Every company has loads of petunia and calibrachoa in every shade imaginable. Some new introductions are notable for their subtle, almost vintage shades.  All of these would be fun for combination planters:

‘Glow Mocca’ from the Dutch firm Florensis, now a partner with Ball Horticulture. Closest thing to a black and white petunia (or any flower, for that matter) I’ve seen.  So new it’s not in a catalog. This little photo doesn’t do them justice.

‘Suncatcher Vintage Rose’ from Ball FloraPlant.  I’m not a pink petunia person (certainly wouldn’t admit to it, anyway) but the soft rose shades and neat, small flowers were lovely.

Weird lighting in their booth makes this Ball introduction ‘Pink Suncatcher’ much more yellow than it really is – more of a straw yellow with pinkish margins.

Enough with the subtle:

This new Ecke/Dummen poinsettia didn’t catch my eyes as much as claw them out.  ‘Luv U Pink’ is indeed screaming pink, which sounds gross but actually looked pretty cool with some of lime green decor around it (kind of preppy). The distinctive small overlapping bracts are because it’s not a straight-up poinsettia, rather a hybrid with some other Euphorbia species (secret recipe!).

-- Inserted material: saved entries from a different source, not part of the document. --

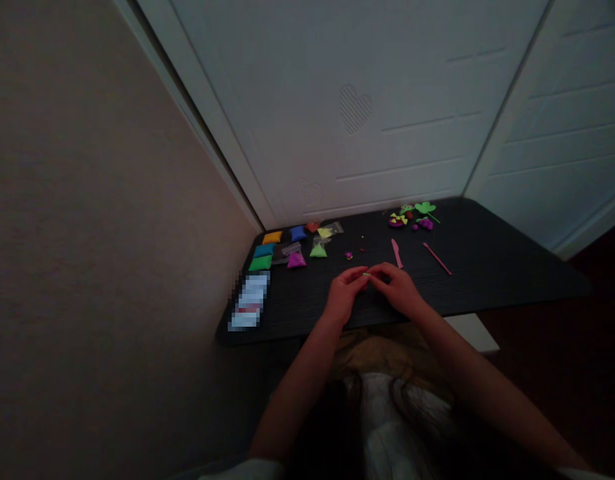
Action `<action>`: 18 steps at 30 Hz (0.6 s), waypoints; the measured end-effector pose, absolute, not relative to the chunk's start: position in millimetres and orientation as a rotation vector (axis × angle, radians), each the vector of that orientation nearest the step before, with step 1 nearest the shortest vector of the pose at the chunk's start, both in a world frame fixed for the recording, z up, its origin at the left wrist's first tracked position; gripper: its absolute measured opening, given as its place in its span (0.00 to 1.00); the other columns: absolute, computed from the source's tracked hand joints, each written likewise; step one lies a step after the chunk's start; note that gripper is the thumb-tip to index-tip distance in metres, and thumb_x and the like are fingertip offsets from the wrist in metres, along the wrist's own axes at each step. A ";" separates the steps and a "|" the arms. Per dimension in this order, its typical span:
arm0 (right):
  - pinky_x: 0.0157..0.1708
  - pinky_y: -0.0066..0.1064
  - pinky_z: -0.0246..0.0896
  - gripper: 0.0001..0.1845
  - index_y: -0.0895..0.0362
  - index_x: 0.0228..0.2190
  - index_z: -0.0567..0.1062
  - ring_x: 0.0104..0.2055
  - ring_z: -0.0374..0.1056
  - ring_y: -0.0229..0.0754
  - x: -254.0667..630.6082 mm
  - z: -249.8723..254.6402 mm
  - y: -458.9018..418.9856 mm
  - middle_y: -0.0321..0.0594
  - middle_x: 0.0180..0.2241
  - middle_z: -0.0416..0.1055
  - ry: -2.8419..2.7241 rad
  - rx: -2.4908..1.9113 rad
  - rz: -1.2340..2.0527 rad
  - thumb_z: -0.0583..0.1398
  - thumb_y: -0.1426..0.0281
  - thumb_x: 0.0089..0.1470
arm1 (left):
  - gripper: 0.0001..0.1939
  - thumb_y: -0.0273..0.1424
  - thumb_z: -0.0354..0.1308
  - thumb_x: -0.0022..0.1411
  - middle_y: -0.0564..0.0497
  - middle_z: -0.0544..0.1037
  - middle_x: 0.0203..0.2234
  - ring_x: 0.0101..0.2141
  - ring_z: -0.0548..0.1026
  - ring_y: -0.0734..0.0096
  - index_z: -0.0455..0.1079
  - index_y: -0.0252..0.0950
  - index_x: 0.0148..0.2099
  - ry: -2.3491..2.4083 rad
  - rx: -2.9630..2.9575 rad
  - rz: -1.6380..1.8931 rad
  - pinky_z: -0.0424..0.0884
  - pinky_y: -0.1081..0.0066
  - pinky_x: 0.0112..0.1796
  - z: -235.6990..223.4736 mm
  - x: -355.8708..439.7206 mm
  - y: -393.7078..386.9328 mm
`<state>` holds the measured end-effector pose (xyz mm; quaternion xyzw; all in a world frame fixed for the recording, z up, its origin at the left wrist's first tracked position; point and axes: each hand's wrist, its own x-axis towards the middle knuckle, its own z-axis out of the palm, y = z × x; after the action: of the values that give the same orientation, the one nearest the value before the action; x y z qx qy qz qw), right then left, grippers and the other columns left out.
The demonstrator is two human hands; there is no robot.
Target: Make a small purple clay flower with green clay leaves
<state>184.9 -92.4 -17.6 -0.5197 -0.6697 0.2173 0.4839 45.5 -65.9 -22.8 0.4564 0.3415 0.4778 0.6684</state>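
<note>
My left hand (345,291) and my right hand (394,287) meet fingertip to fingertip above the front part of the dark table. Between the fingertips shows a tiny light-green piece of clay (366,273), and both hands pinch it. Just beyond my left hand lies a small purple clay piece (348,255) with other coloured bits on it. A pink plastic knife (396,253) lies just past my right hand, and a pink stick tool (437,259) is farther right. A tiny red bit (362,250) sits beyond the fingertips.
Clay bags in several colours, among them a light-green bag (318,249) and a magenta bag (296,259), lie on the table (307,300) at left. A pixelated bright rectangle (250,301) is near the left edge. Clay shapes, including a green leaf shape (425,208), stand at back right.
</note>
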 end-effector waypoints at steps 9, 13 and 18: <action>0.38 0.31 0.59 0.11 0.54 0.31 0.74 0.36 0.67 0.39 184.2 -15.4 -93.3 0.37 0.32 0.72 -1.651 -1.245 0.593 0.54 0.63 0.51 | 0.12 0.32 0.63 0.45 0.51 0.75 0.26 0.27 0.68 0.78 0.74 0.33 0.35 0.818 1.022 1.128 0.62 0.73 0.33 -24.7 43.4 -64.6; 0.38 0.31 0.59 0.14 0.55 0.34 0.74 0.37 0.67 0.39 184.6 -13.6 -93.5 0.39 0.35 0.73 -1.590 -1.278 0.599 0.53 0.62 0.52 | 0.10 0.33 0.63 0.45 0.52 0.74 0.23 0.25 0.68 0.79 0.72 0.32 0.31 0.811 0.974 1.153 0.62 0.74 0.31 -22.9 44.7 -64.7; 0.34 0.31 0.60 0.17 0.56 0.35 0.73 0.33 0.66 0.39 185.6 -12.0 -93.6 0.39 0.33 0.72 -1.523 -1.310 0.607 0.51 0.59 0.52 | 0.11 0.34 0.63 0.44 0.53 0.72 0.22 0.26 0.69 0.78 0.69 0.32 0.28 0.808 0.929 1.171 0.62 0.74 0.30 -19.5 45.8 -65.8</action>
<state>185.6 -93.6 -12.0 -0.5414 -0.6291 0.2508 0.4982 45.8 -65.8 -19.5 0.4104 0.3570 0.5176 0.6605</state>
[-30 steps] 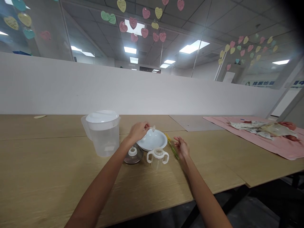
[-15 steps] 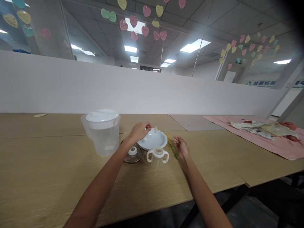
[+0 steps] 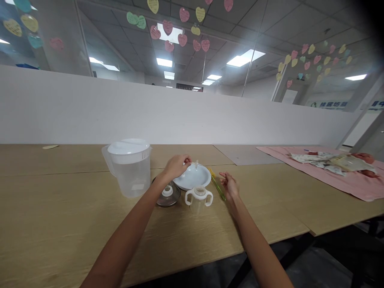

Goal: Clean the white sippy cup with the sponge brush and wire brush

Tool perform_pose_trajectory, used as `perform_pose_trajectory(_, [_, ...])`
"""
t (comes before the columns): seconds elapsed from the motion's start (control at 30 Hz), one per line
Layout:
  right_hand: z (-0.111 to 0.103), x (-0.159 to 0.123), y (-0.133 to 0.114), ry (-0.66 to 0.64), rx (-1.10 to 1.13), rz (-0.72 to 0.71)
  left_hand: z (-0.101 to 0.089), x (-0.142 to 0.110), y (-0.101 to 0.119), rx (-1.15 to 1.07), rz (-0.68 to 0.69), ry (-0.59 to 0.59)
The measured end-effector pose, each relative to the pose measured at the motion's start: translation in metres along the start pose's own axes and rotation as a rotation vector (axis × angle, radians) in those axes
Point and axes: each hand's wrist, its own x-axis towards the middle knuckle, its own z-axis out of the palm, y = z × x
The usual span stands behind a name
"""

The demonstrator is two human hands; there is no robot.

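My left hand (image 3: 179,165) is closed in a pinch over the far side of a white bowl (image 3: 192,182). From its fingertips a thin, pale piece sticks out to the right, ending in a small clear part (image 3: 196,164). To the right of the bowl, my right hand (image 3: 230,185) is raised with its fingers loosely curled and partly apart; I see nothing in it. Just left of that hand lie thin yellow-and-green sticks (image 3: 217,185). A clear baby bottle with two white handles (image 3: 199,198) stands uncapped in front of the bowl.
A lidded clear pitcher (image 3: 133,172) containing liquid stands left. Beneath my left forearm, a metal dish (image 3: 171,200) holds a white bottle ring with a nipple (image 3: 167,191). At far right, a baby doll (image 3: 345,163) lies on a pink cloth (image 3: 364,191). A white partition (image 3: 180,116) rises behind the table.
Both hands keep almost the same places. The small clear part at my left fingertips has shifted very slightly; the view itself has moved a little.
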Motion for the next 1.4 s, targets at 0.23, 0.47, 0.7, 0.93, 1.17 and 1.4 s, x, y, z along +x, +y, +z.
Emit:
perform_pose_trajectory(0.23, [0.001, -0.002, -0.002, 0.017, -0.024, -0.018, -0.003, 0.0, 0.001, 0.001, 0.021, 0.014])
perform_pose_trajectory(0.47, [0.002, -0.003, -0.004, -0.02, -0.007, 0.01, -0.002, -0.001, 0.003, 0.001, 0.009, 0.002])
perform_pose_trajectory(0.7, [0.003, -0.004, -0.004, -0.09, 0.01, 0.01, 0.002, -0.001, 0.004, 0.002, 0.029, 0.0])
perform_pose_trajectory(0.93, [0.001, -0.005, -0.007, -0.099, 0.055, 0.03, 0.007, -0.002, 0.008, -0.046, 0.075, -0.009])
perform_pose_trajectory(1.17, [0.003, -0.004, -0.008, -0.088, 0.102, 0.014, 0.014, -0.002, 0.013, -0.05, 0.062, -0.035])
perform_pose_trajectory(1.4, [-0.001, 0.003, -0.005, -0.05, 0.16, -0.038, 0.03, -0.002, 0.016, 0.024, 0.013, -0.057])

This fluffy ornamental kale ‘Glamour Red’ is from American Takii – an AAS award winner, grown from seed. You  just want to grab it and floof the foliage with both hands. Or maybe that was just me.  Proof that kale can be both glamorous AND delicious…

More floofiness: Dianthus ‘Green Ball.’  From Ball, of course.  An apetalous mutant for every garden!

In the "stuff" department, saw the usual assortment of greenhouse equipment, garden center supplies, etc. with one notable exception: the infiltrations of Fairies. Fairy Garden decor was everywhere.  I must have missed this memo:

Hardscaping including pavers and fences; patio furniture, trellises, etc. At least you don’t need a truckload of gravel and an entire weekend to lay a fairy patio.

Fairy plants. Especially selected for…teensyness? There really was no rhyme or reason. Just a different (and named) fairy on each tag (collect ’em all!).  My Little Pony meets Horticulture.

Here’s a completed fairy garden. That’s a container of Fairy Dust on the table. I think it’s the same as stripper glitter, just in a much smaller jar.  Missing from this tableaux? Two tiny martini glasses.

Hope you enjoyed your brief whirl through the tradeshow!